Probably the most unique and interesting pieces of construction are the three junctions on the Jersey side of the river, where the uptown tunnels from New York diverge, north to Hoboken and south to Jersey City and New York downtown. For safe and expeditious operation of trains, where the schedule is only one and one-half minutes, it was imperative that grade crossings should be avoided. By grade crossings is meant the tracks of one service crossing the tracks of another service at the same grade. At the point in question, this was a knotty problem to solve, owing to the unusual operating conditions which had to be met, there being six separate and distinct operating classes of trains to be handled around this triangle.
To meet this situation, three massive reinforced concrete caissons were built on the surface. They are practically large two-story houses, each being over one hundred feet in length, about fifty feet in height, and about forty-five feet in width at their widest point. The bottom edges were sharp, and, with the use of air pressure and great weights, the three structures were sunk in the ground to the same grade as the intercepting tunnels, and the tunnels were then driven into them.

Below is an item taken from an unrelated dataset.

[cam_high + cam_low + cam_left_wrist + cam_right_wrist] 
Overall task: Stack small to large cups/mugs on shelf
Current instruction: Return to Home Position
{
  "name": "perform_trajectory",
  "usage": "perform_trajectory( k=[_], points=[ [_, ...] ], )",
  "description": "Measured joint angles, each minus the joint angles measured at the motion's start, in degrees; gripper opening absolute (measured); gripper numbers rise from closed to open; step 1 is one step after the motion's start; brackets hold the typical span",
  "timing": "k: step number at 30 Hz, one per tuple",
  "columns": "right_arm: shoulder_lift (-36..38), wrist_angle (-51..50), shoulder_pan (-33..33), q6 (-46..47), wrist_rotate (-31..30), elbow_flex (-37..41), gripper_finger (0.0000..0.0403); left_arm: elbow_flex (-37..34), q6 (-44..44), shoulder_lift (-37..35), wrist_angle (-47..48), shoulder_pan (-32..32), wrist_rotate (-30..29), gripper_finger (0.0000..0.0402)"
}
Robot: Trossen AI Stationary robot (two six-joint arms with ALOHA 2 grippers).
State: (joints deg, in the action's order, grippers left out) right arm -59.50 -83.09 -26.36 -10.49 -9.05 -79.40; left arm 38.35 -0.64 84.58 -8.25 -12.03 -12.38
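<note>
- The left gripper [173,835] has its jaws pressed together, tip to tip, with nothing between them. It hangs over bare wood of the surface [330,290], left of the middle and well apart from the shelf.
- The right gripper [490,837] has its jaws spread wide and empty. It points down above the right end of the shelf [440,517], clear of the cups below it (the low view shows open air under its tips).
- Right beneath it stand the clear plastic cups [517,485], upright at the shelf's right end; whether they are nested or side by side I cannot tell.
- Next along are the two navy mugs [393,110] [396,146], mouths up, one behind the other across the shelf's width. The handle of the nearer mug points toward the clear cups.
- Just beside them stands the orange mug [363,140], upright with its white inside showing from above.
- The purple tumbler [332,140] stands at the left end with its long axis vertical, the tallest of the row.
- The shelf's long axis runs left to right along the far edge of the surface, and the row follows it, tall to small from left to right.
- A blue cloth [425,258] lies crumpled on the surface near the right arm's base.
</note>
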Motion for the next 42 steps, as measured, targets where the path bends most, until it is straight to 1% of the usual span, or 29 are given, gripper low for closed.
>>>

Particular attention should be given to the Jersey City to Hoboken tube, in the lower part of the caisson in the foreground, in the accompanying [illustration], which curls around the Hoboken to Jersey City tube, and rises to the elevation of, and connects into, the New York to Hoboken tube, at the caisson in the background, at the left of the illustration. Very few of the people who travel through the tube are probably aware of such manipulation. At the same time, the arrangement absolutely avoids any grade crossing whatever, and without such an arrangement of tracks the road could not be operated with trains run so closely together as under the prevailing system.
In constructing the river tunnels the work was carried on simultaneously from opposite sides of the river, the tunnels meeting under the river, and it is interesting, if not remarkable, when one considers the difficulties under which the engineering work had to be carried on, to note that the tunnels met with practically absolute accuracy.